■ Instructions to follow ■
The material below holds a span beginning at the line with "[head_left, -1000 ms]" and ending at the line with "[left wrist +". Quote that span exactly, both ends included, and only that span.

■ Supplied information ■
%%

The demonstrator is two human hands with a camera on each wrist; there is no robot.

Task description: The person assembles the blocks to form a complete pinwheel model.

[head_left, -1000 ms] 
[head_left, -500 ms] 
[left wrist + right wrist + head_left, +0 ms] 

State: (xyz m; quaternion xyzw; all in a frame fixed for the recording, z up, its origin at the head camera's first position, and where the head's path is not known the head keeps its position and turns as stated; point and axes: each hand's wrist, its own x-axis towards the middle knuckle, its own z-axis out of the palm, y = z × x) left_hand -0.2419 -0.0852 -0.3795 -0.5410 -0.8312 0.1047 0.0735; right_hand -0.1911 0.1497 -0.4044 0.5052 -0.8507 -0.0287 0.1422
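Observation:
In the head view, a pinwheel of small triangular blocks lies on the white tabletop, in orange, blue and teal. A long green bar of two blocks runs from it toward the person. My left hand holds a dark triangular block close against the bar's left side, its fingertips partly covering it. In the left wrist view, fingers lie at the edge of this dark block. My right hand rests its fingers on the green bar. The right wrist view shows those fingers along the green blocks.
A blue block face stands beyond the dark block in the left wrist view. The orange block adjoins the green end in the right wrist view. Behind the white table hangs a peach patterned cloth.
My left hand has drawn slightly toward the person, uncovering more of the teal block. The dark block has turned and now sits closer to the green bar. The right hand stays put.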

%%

■ Output for this task ■
[head_left, -1000 ms] 
[head_left, -500 ms] 
[left wrist + right wrist + head_left, +0 ms] 

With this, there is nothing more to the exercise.